### [What the exercise asks]
Each line of the data that includes "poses" must be copied.

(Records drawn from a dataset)
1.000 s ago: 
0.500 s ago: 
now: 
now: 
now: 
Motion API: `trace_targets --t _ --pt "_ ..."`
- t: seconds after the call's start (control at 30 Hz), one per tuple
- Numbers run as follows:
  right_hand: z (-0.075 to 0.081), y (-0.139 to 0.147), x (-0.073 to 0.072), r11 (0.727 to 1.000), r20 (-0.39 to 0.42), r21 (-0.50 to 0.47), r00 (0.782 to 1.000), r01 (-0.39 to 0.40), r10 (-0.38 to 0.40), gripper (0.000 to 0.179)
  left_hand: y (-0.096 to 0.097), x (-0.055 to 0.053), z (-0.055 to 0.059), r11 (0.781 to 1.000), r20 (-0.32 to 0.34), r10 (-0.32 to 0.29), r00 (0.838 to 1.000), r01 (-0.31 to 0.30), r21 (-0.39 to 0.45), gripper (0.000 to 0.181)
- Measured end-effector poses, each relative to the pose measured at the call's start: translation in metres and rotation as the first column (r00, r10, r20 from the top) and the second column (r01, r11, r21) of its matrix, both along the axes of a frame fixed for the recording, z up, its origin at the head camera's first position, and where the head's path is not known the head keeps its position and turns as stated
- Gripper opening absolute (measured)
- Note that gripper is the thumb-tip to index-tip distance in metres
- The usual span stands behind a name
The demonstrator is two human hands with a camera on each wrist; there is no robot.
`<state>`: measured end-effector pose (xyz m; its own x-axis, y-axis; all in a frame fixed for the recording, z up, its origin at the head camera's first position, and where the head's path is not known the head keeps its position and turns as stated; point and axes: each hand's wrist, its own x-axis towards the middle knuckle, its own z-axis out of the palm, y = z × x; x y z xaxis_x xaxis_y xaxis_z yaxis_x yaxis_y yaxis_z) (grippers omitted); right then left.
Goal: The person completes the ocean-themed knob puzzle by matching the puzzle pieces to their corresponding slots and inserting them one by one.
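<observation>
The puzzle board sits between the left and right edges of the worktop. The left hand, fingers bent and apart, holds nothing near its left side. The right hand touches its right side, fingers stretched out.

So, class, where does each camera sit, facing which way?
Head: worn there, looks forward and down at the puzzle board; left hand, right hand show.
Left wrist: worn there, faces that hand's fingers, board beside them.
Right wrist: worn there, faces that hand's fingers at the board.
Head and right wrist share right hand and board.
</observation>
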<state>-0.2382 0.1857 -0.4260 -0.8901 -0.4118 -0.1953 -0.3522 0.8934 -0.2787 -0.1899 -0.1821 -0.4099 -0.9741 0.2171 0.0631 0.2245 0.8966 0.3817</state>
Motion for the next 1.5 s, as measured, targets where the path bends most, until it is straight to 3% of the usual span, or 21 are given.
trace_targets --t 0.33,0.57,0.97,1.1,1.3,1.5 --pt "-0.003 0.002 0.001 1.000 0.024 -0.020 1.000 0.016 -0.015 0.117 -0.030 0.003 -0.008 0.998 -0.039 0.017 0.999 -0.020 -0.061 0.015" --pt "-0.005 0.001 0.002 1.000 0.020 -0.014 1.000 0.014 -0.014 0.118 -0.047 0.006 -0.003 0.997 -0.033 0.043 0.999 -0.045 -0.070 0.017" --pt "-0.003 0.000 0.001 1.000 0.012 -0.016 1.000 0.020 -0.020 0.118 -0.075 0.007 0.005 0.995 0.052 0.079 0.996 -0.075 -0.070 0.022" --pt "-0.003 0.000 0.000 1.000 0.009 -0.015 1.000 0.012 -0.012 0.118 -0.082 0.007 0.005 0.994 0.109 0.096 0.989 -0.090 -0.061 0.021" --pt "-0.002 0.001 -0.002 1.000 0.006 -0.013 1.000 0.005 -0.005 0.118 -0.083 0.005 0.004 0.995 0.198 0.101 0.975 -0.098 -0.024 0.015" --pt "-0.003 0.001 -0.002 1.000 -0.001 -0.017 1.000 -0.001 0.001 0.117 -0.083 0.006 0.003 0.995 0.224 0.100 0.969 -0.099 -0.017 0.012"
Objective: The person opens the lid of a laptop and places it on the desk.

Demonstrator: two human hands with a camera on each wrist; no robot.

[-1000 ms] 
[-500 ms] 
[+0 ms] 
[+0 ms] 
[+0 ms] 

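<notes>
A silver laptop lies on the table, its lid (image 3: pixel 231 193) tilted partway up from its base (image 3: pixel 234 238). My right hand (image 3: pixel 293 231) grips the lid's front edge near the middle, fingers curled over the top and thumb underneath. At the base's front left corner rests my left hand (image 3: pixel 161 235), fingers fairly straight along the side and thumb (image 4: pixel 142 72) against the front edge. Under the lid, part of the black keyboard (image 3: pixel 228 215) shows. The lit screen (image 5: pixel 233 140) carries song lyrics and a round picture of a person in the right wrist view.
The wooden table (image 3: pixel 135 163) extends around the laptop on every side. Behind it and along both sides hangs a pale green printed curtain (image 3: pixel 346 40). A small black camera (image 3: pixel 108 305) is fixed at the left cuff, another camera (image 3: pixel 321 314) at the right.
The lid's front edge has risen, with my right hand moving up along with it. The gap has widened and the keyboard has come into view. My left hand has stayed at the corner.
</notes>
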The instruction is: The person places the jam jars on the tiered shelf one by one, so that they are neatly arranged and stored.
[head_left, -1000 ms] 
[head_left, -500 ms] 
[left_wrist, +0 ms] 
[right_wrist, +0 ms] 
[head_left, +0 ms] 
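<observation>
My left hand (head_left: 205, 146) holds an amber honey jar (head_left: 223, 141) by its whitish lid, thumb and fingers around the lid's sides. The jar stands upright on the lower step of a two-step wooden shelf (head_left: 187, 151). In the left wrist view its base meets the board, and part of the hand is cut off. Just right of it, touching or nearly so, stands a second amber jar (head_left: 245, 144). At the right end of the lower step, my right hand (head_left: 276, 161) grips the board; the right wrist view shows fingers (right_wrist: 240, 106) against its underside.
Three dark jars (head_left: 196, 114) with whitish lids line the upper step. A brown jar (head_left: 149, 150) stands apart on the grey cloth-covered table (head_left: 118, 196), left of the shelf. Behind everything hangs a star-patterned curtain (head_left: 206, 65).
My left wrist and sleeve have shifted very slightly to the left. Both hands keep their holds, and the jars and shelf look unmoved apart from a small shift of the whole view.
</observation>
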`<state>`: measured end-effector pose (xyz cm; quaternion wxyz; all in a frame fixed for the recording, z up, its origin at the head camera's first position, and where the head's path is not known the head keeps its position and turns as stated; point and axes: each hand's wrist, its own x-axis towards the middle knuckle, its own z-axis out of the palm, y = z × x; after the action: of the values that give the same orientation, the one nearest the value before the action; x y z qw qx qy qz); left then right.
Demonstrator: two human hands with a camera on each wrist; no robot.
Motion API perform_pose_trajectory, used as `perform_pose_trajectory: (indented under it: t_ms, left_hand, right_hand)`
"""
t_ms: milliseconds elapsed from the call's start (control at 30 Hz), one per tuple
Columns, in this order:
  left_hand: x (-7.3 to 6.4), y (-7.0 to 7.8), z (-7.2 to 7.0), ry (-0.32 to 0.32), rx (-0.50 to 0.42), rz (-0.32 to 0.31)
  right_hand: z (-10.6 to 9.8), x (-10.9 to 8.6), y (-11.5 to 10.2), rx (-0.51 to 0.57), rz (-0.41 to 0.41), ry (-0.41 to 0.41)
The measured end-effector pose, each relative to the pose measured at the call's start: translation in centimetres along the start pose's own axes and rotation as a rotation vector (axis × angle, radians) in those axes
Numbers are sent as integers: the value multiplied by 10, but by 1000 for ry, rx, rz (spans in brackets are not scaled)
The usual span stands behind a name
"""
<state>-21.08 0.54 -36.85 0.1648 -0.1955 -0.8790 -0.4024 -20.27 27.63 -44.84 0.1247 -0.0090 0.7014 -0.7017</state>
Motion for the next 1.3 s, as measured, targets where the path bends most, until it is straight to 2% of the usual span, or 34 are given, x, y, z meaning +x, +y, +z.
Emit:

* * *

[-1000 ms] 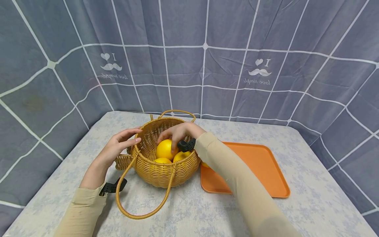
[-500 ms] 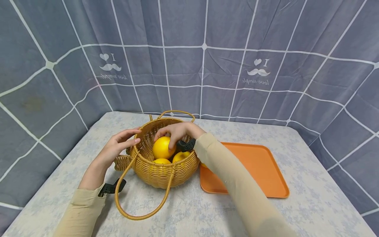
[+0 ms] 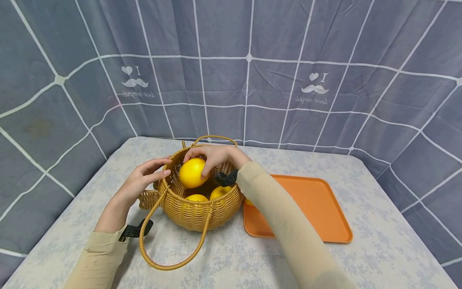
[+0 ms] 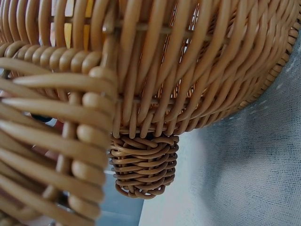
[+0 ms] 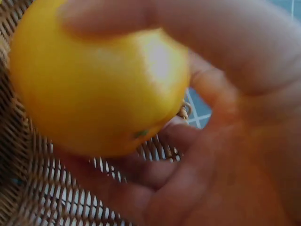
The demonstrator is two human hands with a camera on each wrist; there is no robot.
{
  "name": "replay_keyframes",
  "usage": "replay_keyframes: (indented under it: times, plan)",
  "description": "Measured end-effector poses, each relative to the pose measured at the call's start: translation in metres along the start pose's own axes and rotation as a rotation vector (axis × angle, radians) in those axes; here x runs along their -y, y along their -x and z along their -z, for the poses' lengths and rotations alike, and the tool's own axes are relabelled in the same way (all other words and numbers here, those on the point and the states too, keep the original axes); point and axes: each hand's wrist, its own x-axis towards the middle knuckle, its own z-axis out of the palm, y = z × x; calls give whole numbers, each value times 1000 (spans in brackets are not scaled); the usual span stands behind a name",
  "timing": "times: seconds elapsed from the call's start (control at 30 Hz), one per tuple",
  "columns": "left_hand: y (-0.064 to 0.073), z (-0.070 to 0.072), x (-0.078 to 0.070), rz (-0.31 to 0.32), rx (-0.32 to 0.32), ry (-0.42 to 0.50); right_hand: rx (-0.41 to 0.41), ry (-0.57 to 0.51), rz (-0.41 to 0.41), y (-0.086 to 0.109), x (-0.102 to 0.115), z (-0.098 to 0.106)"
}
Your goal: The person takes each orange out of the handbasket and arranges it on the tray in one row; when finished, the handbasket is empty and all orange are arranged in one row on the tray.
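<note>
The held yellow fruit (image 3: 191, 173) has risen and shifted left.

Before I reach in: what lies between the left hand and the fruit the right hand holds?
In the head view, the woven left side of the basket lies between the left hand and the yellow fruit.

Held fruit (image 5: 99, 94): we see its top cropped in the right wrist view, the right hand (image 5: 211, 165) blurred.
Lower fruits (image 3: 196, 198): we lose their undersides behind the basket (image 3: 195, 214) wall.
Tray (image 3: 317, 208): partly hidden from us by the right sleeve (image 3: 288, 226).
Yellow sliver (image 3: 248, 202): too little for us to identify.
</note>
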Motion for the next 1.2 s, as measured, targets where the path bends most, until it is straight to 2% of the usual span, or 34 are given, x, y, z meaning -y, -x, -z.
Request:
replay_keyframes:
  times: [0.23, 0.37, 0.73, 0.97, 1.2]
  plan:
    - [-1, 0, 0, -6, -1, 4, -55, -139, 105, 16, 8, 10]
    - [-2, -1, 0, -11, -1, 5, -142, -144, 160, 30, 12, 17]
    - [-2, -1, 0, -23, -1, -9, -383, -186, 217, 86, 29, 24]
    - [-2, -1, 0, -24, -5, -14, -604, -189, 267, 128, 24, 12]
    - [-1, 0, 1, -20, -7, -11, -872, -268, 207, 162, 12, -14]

### [Result for this task]
- Measured end-effector poses, each relative to the pose measured at the call's start: translation in metres and rotation as the first column (r00, r10, r20 from the top) and the second column (r01, r11, r21) of its matrix, both along the axes of a frame fixed for the recording, z up, its origin at the head camera's first position, and where the head's path is not known the head keeps its position and turns as stated
  "description": "Measured end-effector poses, each relative to the pose measured at the call's start: translation in metres along the start pose's own axes and rotation as a rotation vector (axis × angle, radians) in those axes; here x runs along their -y, y along their -x and z along their -z, for the poses' lengths and rotations alike, and the tool's own axes are relabelled in the same way (all other words and numbers here, those on the point and the states too, keep the original axes); point and axes: each hand's wrist, its own x-axis towards the middle knuckle, its own z-axis out of the palm, y = z × x; calls give whole numbers, each value times 1000 (spans in brackets are not scaled); the usual span stands behind a name",

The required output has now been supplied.